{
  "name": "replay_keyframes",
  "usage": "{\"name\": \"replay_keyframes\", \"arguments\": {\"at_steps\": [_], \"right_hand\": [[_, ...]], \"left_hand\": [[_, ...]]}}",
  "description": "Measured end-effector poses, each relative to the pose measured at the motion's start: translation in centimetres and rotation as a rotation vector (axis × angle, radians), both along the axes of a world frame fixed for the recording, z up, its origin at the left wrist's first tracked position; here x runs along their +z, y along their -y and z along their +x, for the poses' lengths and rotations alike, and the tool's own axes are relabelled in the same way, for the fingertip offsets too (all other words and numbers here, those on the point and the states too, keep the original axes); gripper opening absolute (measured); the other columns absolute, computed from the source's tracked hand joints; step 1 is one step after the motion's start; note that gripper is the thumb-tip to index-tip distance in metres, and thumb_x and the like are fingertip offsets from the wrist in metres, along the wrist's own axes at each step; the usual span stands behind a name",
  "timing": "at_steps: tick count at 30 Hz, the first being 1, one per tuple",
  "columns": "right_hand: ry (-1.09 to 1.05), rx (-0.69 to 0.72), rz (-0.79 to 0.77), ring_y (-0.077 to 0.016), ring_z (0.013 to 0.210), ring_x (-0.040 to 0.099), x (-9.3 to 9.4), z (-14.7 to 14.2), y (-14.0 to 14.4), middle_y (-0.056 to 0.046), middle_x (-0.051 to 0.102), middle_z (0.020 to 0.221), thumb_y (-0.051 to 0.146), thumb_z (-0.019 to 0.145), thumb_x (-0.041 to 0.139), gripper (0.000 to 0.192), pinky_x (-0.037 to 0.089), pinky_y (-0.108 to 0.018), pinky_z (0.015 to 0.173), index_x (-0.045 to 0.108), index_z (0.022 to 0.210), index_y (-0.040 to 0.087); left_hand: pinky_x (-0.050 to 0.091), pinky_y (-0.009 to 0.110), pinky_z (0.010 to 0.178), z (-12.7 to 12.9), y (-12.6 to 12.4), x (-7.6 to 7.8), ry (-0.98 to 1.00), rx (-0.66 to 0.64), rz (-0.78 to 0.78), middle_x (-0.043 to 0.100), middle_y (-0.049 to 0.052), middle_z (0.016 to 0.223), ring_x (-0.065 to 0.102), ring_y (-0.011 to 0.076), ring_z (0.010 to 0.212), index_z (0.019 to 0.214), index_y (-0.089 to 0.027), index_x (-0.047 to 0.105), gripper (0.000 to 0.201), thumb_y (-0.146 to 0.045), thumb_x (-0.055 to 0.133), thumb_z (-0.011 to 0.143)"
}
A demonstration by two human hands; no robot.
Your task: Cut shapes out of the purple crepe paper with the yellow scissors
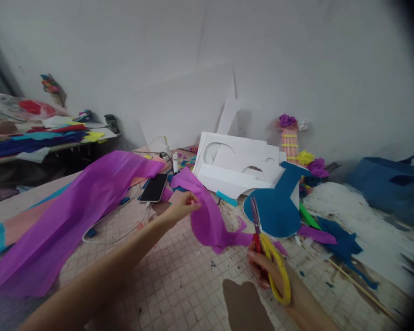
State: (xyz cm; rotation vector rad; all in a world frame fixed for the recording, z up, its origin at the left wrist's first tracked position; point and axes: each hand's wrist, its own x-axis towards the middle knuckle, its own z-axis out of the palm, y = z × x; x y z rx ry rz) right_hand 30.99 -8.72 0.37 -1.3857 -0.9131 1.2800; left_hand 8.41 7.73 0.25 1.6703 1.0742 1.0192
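My right hand [267, 266] grips a pair of scissors [276, 269] with yellow and red handles. Their blades point up and away, towards a blue vase-shaped cutout [276, 209]. My left hand [183, 207] is stretched forward with its fingers curled together against a loose strip of purple crepe paper [210, 225]. Whether the fingertips pinch that strip, I cannot make out. The strip lies crumpled between my two hands, its tail running close to the scissors. A larger purple sheet [76, 197] spreads out to the left of my left forearm.
A phone [154, 187] on a white cable [119, 239] lies left of my left hand. White cut card [238, 161] leans at the back. On the right are white fluffy material [345, 207], blue scraps [343, 239] and a thin stick [362, 287]. Brown paper [246, 305] lies in front.
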Motion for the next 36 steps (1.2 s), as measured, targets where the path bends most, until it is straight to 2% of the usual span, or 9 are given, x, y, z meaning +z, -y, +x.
{"name": "replay_keyframes", "arguments": {"at_steps": [6,11,14,17,20,23,25,29,36], "right_hand": [[0.0,0.02,-0.001,-0.0058,0.036,0.034,-0.1,0.0,0.0,0.008,0.044,0.044,0.046,0.063,0.07,0.033,0.023,-0.015,0.031,0.05,0.07,0.021],[0.008,0.0,-0.002,-0.0063,0.036,0.035,-0.1,0.2,-0.2,0.008,0.046,0.044,0.045,0.061,0.071,0.033,0.022,-0.015,0.031,0.05,0.071,0.021],[0.011,-0.011,0.001,-0.0063,0.037,0.036,0.4,0.0,-0.2,0.008,0.046,0.046,0.045,0.062,0.071,0.032,0.023,-0.016,0.031,0.049,0.069,0.021],[0.007,-0.007,0.01,-0.0063,0.038,0.036,0.8,-0.2,-0.3,0.008,0.046,0.047,0.045,0.062,0.071,0.033,0.023,-0.016,0.032,0.049,0.069,0.021],[0.007,-0.006,0.012,-0.0068,0.039,0.038,1.0,-0.3,-0.2,0.007,0.046,0.048,0.044,0.062,0.071,0.032,0.022,-0.016,0.033,0.049,0.07,0.022],[0.016,-0.006,0.013,-0.0072,0.038,0.037,1.0,-0.3,-0.2,0.008,0.045,0.047,0.044,0.063,0.07,0.032,0.022,-0.016,0.033,0.049,0.07,0.022],[0.028,-0.004,0.013,-0.0073,0.038,0.037,0.9,-0.2,-0.2,0.008,0.044,0.047,0.045,0.064,0.069,0.032,0.022,-0.017,0.033,0.048,0.07,0.022],[0.071,0.004,0.015,-0.0074,0.039,0.037,0.4,0.3,-0.5,0.008,0.045,0.048,0.045,0.065,0.068,0.032,0.022,-0.017,0.033,0.048,0.072,0.023],[0.229,0.021,0.032,-0.0075,0.039,0.037,0.8,0.8,-1.8,0.009,0.046,0.054,0.045,0.067,0.068,0.031,0.022,-0.018,0.034,0.047,0.075,0.023]], "left_hand": [[0.044,0.026,0.067,1.2,-0.7,0.5,0.104,-0.002,-0.081,0.063,0.004,0.081,0.058,0.0149,0.076,0.083,-0.013,0.059,0.029,-0.03,0.072,0.062],[0.043,0.024,0.061,0.3,-0.4,0.0,0.151,0.057,-0.135,0.06,0.002,0.079,0.056,0.014,0.072,0.088,-0.014,0.058,0.04,-0.031,0.076,0.057],[0.042,0.022,0.06,-0.7,0.3,0.2,0.158,0.056,-0.178,0.059,0.001,0.081,0.055,0.0137,0.074,0.093,-0.016,0.059,0.044,-0.031,0.077,0.056],[0.041,0.023,0.057,-1.6,1.1,0.7,0.156,-0.016,-0.273,0.06,0.002,0.08,0.056,0.0134,0.069,0.094,-0.016,0.061,0.042,-0.035,0.076,0.059],[0.043,0.024,0.055,-2.0,2.0,0.9,0.168,-0.115,-0.39,0.06,0.003,0.081,0.056,0.0121,0.063,0.106,-0.017,0.059,0.048,-0.038,0.072,0.065],[0.042,0.022,0.055,-2.1,2.8,0.7,0.225,-0.195,-0.447,0.058,0.001,0.083,0.054,0.0089,0.062,0.12,-0.021,0.051,0.064,-0.029,0.075,0.062],[0.041,0.02,0.054,-2.1,3.3,0.4,0.242,-0.215,-0.44,0.056,-0.002,0.081,0.053,0.0077,0.062,0.123,-0.023,0.048,0.069,-0.024,0.077,0.06],[0.041,0.019,0.05,-2.0,4.2,0.2,0.235,-0.184,-0.504,0.053,-0.005,0.072,0.05,0.0065,0.054,0.116,-0.023,0.052,0.059,-0.026,0.076,0.063],[0.048,0.02,0.063,-2.9,6.5,0.2,0.384,-0.196,-0.76,0.062,0.002,0.088,0.057,0.0073,0.067,0.093,-0.016,0.065,0.033,-0.021,0.077,0.063]]}}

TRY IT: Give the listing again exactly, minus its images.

YOUR SOLUTION:
{
  "name": "replay_keyframes",
  "usage": "{\"name\": \"replay_keyframes\", \"arguments\": {\"at_steps\": [_], \"right_hand\": [[_, ...]], \"left_hand\": [[_, ...]]}}",
  "description": "Measured end-effector poses, each relative to the pose measured at the motion's start: translation in centimetres and rotation as a rotation vector (axis × angle, radians), both along the axes of a world frame fixed for the recording, z up, its origin at the left wrist's first tracked position; here x runs along their +z, y along their -y and z along their +x, for the poses' lengths and rotations alike, and the tool's own axes are relabelled in the same way, for the fingertip offsets too (all other words and numbers here, those on the point and the states too, keep the original axes); gripper opening absolute (measured); the other columns absolute, computed from the source's tracked hand joints; step 1 is one step after the motion's start; note that gripper is the thumb-tip to index-tip distance in metres, and thumb_x and the like are fingertip offsets from the wrist in metres, along the wrist's own axes at each step; the usual span stands behind a name",
  "timing": "at_steps: tick count at 30 Hz, the first being 1, one per tuple",
  "columns": "right_hand: ry (-1.09 to 1.05), rx (-0.69 to 0.72), rz (-0.79 to 0.77), ring_y (-0.077 to 0.016), ring_z (0.013 to 0.210), ring_x (-0.040 to 0.099), x (-9.3 to 9.4), z (-14.7 to 14.2), y (-14.0 to 14.4), middle_y (-0.056 to 0.046), middle_x (-0.051 to 0.102), middle_z (0.020 to 0.221), thumb_y (-0.051 to 0.146), thumb_z (-0.019 to 0.145), thumb_x (-0.041 to 0.139), gripper (0.000 to 0.192), pinky_x (-0.037 to 0.089), pinky_y (-0.108 to 0.018), pinky_z (0.015 to 0.173), index_x (-0.045 to 0.108), index_z (0.022 to 0.210), index_y (-0.040 to 0.087); left_hand: pinky_x (-0.050 to 0.091), pinky_y (-0.009 to 0.110), pinky_z (0.010 to 0.178), z (-12.7 to 12.9), y (-12.6 to 12.4), x (-7.6 to 7.8), ry (-0.98 to 1.00), rx (-0.66 to 0.64), rz (-0.78 to 0.78), middle_x (-0.043 to 0.100), middle_y (-0.049 to 0.052), middle_z (0.016 to 0.223), ring_x (-0.065 to 0.102), ring_y (-0.011 to 0.076), ring_z (0.010 to 0.212), index_z (0.019 to 0.214), index_y (-0.089 to 0.027), index_x (-0.047 to 0.105), gripper (0.000 to 0.201), thumb_y (-0.146 to 0.045), thumb_x (-0.055 to 0.133), thumb_z (-0.011 to 0.143)"
}
A demonstration by two human hands; no robot.
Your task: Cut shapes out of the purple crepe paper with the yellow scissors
State: (xyz cm; rotation vector rad; all in a world frame fixed for the recording, z up, its origin at the left wrist's first tracked position; point and axes: each hand's wrist, its own x-axis towards the middle knuckle, its own z-axis out of the palm, y = z × x; x y z rx ry rz) right_hand 30.99 -8.72 0.37 -1.3857 -0.9131 1.2800; left_hand 8.41 7.73 0.25 1.6703 1.0742 1.0192
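My right hand [267, 266] grips a pair of scissors [276, 269] with yellow and red handles. Their blades point up and away, towards a blue vase-shaped cutout [276, 209]. My left hand [183, 207] is stretched forward with its fingers curled together against a loose strip of purple crepe paper [210, 225]. Whether the fingertips pinch that strip, I cannot make out. The strip lies crumpled between my two hands, its tail running close to the scissors. A larger purple sheet [76, 197] spreads out to the left of my left forearm.
A phone [154, 187] on a white cable [119, 239] lies left of my left hand. White cut card [238, 161] leans at the back. On the right are white fluffy material [345, 207], blue scraps [343, 239] and a thin stick [362, 287]. Brown paper [246, 305] lies in front.
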Motion for the next 36 steps (1.2 s), as measured, targets where the path bends most, until it is straight to 2% of the usual span, or 9 are given, x, y, z meaning +z, -y, +x.
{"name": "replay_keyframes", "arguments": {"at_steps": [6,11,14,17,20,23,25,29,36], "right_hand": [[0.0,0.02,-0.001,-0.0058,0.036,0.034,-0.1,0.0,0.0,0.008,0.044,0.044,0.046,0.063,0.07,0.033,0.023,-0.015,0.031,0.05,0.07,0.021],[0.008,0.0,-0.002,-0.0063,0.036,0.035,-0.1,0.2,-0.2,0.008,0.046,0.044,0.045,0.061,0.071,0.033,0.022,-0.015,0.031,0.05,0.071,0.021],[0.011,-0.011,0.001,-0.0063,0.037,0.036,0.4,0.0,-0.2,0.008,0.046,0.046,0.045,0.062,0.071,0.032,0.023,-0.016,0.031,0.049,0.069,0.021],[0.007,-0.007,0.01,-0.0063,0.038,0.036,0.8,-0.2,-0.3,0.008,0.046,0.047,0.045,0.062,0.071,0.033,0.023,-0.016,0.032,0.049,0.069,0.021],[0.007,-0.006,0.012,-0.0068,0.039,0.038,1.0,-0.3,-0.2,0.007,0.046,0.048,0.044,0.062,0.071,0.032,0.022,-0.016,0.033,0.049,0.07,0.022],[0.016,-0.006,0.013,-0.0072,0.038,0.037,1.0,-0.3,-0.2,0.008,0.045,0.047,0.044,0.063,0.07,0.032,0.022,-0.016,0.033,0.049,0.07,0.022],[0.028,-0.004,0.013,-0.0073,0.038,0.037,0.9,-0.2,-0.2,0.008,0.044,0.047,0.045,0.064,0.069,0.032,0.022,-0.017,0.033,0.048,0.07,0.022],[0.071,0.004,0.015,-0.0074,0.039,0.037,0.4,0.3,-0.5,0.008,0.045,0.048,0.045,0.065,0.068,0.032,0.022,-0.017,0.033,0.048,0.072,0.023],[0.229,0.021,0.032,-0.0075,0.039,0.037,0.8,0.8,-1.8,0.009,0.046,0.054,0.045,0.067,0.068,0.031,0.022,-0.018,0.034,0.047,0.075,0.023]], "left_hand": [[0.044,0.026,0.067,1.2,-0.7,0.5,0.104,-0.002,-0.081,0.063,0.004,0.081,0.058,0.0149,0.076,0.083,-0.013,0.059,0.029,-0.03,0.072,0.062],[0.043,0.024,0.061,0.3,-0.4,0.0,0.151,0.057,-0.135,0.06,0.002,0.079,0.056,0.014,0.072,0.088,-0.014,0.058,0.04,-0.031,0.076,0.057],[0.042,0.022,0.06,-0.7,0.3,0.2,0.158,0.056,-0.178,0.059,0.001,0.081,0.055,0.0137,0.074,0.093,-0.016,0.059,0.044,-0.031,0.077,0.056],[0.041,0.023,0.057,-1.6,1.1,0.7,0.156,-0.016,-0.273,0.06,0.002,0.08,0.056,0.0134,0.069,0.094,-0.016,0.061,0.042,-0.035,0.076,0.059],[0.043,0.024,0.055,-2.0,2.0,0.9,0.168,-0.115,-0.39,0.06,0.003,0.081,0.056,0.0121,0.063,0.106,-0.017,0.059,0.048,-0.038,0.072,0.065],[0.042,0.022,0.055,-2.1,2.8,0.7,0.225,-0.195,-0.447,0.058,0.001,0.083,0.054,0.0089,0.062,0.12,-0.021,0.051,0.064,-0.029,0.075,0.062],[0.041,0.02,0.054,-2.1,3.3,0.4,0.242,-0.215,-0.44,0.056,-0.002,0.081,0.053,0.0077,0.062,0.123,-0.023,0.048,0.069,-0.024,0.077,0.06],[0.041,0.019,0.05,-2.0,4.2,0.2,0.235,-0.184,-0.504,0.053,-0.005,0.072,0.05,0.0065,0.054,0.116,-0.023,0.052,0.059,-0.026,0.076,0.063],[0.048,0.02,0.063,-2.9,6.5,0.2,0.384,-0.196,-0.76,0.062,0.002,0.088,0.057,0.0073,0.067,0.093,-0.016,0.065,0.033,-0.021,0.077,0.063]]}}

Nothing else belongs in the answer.